Your instructions: Print the whole listing, character for character.
*****
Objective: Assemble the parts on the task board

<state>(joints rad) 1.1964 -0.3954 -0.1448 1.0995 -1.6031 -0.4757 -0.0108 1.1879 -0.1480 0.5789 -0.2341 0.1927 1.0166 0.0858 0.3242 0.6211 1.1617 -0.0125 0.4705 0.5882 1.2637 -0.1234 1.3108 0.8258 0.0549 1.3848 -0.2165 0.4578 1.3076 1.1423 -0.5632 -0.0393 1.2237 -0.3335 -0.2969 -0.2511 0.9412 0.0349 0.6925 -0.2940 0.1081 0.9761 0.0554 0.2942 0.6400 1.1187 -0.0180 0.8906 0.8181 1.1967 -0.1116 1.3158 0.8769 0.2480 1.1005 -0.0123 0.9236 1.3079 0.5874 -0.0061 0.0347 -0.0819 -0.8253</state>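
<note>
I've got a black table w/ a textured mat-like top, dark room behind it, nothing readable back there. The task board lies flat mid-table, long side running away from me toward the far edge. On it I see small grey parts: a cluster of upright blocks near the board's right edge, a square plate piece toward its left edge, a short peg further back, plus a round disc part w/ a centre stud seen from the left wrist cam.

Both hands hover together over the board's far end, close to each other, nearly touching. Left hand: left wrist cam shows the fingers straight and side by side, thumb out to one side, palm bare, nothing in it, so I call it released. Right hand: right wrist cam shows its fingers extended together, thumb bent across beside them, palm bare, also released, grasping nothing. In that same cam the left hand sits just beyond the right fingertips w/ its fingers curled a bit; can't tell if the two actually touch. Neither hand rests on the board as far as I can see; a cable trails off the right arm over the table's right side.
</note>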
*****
Result below:
Objective: Assemble the parts on the task board

<state>(joints rad) 1.1964 -0.3954 -0.1448 1.0995 -1.6031 -0.4757 -0.0108 1.1879 -0.1480 0.5789 -0.2341 0.1927 1.0166 0.0858 0.3242 0.6211 1.1617 -0.0125 0.4705 0.5882 1.2637 -0.1234 1.3108 0.8258 0.0549 1.3848 -0.2165 0.4578 1.3076 1.1423 -0.5632 -0.0393 1.2237 -0.3335 -0.2969 -0.2511 0.9412 0.0349 0.6925 -0.2940 0.1081 0.9761 0.0554 0.2942 0.6400 1.1187 -0.0180 0.8906 0.8181 1.1967 -0.1116 1.3158 0.8769 0.2480 1.1005 -0.0123 0.9236 1.3079 0.5874 -0.0061 0.0347 -0.0819 -0.8253</state>
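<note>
I've got a black table w/ a textured mat-like top, dark room behind it, nothing readable back there. The task board lies flat mid-table, long side running away from me toward the far edge. On it I see small grey parts: a cluster of upright blocks near the board's right edge, a square plate piece toward its left edge, a short peg further back, plus a round disc part w/ a centre stud seen from the left wrist cam.

Both hands hover together over the board's far end, close to each other, nearly touching. Left hand: left wrist cam shows the fingers straight and side by side, thumb out to one side, palm bare, nothing in it, so I call it released. Right hand: right wrist cam shows its fingers extended together, thumb bent across beside them, palm bare, also released, grasping nothing. In that same cam the left hand sits just beyond the right fingertips w/ its fingers curled a bit; can't tell if the two actually touch. Neither hand rests on the board as far as I can see; a cable trails off the right arm over the table's right side.
</note>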

The response to the exercise is now complete.